**WHAT YOU WILL DO:**
Please return every line in the following data that includes the string "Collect".

**ENTRIES SUPPLIED:**
§

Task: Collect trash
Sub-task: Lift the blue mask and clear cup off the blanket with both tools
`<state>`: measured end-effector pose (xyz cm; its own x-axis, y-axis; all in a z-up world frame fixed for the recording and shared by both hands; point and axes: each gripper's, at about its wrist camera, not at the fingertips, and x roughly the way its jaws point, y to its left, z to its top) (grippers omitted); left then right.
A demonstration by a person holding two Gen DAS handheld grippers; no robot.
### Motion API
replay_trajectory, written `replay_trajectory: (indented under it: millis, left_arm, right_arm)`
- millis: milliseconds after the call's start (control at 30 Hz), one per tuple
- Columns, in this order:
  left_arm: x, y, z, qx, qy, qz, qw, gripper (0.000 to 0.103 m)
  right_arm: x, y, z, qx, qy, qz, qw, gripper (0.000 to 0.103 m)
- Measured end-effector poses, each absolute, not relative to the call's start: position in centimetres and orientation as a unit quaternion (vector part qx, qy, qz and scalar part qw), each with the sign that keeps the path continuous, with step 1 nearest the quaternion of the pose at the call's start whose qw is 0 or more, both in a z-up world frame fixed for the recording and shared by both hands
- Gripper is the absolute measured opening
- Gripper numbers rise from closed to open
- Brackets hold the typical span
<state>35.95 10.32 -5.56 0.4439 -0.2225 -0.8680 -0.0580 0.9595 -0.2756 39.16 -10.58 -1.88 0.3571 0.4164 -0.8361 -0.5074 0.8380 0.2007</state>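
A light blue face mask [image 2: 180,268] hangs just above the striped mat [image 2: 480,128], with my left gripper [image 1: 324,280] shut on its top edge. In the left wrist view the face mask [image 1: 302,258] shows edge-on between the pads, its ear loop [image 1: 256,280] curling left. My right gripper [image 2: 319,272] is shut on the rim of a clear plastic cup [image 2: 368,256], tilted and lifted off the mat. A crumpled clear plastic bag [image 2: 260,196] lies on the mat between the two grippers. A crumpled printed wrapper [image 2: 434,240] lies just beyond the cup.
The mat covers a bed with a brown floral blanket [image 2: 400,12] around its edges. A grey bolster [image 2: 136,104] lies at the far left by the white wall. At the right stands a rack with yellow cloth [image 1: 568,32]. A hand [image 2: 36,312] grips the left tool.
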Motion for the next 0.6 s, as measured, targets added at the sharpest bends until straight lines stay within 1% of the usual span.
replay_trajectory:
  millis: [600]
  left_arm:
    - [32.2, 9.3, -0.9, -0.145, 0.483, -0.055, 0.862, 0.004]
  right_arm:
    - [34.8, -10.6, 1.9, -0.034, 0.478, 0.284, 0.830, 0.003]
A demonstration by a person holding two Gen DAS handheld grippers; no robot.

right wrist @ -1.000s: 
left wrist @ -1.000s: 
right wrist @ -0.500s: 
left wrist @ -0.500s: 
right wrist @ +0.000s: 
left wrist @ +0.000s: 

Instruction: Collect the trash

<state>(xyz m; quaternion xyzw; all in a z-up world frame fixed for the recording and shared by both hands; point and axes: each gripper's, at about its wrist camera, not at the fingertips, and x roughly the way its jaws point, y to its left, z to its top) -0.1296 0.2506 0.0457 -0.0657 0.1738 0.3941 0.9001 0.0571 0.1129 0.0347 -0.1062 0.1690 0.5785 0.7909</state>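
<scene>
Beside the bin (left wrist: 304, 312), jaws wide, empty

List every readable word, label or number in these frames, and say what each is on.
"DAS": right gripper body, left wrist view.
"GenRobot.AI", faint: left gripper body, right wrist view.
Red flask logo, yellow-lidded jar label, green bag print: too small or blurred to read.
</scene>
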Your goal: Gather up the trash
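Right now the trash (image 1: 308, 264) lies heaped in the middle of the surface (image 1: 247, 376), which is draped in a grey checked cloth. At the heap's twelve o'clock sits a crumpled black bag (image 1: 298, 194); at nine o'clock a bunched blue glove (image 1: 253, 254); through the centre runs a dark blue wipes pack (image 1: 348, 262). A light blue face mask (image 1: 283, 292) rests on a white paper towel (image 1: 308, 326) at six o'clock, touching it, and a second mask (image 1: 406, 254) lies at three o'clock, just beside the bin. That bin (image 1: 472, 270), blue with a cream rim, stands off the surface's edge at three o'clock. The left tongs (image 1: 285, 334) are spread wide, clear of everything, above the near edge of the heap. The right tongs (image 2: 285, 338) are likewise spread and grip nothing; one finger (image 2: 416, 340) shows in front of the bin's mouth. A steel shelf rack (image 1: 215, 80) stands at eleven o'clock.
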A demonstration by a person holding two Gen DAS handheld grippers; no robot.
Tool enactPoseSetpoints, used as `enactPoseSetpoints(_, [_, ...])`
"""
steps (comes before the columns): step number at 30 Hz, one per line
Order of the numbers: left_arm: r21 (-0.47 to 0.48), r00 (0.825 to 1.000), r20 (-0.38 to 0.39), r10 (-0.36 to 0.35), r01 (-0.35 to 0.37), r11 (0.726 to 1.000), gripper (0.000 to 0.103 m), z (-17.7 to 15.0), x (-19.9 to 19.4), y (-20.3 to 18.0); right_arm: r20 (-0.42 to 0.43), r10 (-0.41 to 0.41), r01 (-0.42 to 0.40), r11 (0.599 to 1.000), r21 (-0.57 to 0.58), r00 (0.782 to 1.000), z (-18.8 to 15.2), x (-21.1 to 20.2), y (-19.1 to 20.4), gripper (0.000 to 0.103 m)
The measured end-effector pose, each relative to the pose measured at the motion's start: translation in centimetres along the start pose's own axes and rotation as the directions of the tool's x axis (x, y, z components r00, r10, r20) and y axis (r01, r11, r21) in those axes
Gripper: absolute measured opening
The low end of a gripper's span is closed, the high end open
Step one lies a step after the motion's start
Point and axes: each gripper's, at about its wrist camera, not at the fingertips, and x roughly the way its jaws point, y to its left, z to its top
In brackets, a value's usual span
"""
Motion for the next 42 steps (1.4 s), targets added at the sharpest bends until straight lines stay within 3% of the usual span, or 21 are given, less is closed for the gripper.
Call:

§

**RESULT OF THE TASK:**
Task: Collect trash
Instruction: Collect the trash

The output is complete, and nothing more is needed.